■ PROBLEM DESCRIPTION
Please show every line from the entries that carries the word "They".

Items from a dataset
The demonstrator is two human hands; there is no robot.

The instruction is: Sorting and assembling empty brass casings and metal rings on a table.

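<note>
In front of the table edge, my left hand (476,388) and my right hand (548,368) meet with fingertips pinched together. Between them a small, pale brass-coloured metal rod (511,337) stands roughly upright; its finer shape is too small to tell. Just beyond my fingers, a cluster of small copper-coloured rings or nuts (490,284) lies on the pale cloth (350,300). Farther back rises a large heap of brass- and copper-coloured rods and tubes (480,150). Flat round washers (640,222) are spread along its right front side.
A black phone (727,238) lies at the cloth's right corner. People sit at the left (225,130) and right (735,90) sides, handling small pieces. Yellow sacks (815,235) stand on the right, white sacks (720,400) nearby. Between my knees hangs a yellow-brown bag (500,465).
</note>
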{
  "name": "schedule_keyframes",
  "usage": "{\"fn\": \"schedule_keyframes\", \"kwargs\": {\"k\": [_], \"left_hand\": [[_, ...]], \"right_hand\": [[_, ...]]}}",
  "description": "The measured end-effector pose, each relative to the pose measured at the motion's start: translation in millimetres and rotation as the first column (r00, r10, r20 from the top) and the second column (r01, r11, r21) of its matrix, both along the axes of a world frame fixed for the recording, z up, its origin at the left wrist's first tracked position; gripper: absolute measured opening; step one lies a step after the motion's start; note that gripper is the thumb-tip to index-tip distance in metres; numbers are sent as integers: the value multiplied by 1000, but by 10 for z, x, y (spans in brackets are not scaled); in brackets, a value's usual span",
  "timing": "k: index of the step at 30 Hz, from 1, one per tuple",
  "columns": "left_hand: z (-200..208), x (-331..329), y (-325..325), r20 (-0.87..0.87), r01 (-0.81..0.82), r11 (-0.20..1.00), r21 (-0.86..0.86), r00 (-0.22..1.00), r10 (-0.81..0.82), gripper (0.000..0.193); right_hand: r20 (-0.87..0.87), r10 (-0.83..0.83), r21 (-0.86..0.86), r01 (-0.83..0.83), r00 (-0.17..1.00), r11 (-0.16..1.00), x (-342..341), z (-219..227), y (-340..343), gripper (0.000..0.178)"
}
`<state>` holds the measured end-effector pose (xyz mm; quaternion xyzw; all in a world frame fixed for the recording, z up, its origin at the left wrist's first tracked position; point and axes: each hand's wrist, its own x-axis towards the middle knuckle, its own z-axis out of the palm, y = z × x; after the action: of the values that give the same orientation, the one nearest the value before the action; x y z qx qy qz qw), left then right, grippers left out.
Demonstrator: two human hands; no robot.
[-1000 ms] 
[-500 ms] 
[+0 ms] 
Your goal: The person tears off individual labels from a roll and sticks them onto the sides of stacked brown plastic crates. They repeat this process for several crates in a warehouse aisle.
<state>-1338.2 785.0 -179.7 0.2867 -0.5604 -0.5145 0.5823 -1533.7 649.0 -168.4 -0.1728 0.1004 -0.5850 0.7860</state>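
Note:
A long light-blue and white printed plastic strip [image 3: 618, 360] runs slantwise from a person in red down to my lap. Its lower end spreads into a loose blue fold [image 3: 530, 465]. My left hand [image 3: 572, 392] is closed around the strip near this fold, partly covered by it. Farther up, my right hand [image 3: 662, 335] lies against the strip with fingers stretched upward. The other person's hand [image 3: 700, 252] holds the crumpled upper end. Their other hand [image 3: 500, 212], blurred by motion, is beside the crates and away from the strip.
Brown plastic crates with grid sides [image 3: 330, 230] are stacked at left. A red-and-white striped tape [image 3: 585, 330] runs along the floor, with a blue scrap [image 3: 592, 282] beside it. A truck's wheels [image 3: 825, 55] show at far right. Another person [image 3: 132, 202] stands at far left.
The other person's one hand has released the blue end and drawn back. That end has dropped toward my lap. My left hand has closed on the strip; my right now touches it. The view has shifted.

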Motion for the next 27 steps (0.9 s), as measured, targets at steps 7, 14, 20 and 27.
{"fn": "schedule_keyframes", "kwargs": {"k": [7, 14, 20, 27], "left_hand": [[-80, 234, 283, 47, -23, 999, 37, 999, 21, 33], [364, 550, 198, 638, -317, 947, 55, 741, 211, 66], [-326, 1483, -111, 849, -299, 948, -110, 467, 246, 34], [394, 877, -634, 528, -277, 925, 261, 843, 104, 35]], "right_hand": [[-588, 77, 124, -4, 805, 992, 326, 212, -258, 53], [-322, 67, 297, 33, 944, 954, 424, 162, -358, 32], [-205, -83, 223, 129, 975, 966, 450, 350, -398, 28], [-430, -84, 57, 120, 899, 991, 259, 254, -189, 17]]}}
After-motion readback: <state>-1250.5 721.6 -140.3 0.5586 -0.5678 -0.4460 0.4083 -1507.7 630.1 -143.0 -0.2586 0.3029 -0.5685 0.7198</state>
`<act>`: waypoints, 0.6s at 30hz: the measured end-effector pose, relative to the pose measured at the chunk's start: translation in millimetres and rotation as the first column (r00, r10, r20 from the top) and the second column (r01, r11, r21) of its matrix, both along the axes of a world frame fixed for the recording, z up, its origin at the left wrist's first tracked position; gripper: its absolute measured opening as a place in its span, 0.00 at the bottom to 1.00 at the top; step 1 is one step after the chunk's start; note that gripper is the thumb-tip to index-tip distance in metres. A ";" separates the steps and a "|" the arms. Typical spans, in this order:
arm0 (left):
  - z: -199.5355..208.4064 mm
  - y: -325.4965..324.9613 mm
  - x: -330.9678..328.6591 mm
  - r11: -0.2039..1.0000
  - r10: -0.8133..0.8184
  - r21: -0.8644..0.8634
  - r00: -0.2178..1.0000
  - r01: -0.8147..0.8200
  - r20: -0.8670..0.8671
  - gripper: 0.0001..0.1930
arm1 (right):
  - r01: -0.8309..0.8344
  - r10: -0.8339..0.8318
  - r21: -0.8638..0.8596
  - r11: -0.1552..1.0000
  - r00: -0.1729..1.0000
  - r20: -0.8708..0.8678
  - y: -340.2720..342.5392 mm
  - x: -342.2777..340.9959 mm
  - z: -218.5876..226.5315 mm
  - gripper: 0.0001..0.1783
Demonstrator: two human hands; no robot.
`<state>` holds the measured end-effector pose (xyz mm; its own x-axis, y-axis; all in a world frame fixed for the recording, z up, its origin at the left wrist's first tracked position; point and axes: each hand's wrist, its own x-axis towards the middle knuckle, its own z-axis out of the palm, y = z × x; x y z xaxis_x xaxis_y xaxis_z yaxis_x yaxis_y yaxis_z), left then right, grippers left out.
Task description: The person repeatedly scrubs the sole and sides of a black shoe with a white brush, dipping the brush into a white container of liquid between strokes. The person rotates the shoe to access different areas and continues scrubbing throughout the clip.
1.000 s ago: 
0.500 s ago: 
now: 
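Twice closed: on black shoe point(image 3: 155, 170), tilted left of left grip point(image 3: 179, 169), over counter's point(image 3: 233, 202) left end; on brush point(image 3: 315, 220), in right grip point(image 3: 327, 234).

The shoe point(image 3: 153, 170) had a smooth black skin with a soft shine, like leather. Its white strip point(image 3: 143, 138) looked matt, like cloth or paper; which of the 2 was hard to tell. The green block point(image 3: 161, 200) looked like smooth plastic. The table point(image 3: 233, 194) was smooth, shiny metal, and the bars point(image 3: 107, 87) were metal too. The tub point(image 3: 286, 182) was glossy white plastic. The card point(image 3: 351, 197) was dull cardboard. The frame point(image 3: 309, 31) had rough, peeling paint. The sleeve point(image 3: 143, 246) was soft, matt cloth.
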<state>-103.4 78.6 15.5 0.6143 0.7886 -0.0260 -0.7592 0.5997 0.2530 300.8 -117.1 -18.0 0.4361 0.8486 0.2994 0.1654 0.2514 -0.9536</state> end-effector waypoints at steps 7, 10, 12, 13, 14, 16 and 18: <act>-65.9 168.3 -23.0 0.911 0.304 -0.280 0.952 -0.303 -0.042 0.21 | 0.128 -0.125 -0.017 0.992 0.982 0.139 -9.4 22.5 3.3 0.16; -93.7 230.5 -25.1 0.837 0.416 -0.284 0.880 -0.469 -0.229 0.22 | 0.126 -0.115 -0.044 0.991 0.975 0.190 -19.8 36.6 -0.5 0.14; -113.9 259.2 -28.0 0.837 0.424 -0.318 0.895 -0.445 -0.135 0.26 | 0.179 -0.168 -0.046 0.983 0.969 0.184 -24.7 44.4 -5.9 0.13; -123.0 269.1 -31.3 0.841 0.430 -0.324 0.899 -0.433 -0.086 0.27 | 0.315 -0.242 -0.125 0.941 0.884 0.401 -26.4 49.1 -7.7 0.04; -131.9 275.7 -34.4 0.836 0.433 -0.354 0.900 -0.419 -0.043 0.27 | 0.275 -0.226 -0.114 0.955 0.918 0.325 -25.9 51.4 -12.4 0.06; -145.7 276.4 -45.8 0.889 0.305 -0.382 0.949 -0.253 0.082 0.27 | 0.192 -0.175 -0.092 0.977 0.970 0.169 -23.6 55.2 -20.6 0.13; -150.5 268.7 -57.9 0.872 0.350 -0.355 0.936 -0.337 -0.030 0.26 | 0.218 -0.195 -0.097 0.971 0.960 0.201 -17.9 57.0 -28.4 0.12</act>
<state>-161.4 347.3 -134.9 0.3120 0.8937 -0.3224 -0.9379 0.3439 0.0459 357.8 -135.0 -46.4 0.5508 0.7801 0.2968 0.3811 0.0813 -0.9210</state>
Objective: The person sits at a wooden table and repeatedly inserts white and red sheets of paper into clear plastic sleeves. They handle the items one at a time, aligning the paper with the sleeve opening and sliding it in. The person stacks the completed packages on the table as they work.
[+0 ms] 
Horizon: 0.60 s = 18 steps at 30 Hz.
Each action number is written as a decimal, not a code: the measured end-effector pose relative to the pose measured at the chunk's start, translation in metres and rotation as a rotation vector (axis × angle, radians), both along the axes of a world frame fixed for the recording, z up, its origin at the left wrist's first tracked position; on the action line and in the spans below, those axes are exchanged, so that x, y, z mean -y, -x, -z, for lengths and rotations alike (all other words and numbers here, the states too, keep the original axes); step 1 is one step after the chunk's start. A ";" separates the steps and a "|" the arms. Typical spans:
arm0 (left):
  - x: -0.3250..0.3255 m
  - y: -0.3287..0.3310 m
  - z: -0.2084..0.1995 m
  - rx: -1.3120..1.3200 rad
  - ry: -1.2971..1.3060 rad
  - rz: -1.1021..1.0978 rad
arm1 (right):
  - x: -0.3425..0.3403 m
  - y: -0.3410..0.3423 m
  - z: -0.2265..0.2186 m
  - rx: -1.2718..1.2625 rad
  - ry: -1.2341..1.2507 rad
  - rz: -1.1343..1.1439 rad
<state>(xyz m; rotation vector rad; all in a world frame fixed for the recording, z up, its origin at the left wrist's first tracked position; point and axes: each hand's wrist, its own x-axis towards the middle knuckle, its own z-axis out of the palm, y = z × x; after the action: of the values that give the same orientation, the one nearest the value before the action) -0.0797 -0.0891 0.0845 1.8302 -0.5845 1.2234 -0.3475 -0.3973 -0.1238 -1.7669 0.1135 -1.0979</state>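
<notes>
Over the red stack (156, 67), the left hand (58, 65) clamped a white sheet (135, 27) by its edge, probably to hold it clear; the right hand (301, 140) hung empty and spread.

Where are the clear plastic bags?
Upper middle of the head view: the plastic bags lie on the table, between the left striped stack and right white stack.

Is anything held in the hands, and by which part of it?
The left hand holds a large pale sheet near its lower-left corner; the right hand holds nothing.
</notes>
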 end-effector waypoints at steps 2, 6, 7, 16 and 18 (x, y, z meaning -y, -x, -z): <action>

■ TASK RESPONSE
Your goal: The person tears off individual labels from a roll and sticks them onto the sides of stacked brown plastic crates. They repeat this process for several crates in a warehouse aisle.
Objective: The person sits at a wooden table and repeatedly inserts white and red sheets of paper into clear plastic sleeves. They handle the items one at a time, aligning the paper with the sleeve opening and sliding it in. The person stacks the completed packages on the table as they work.

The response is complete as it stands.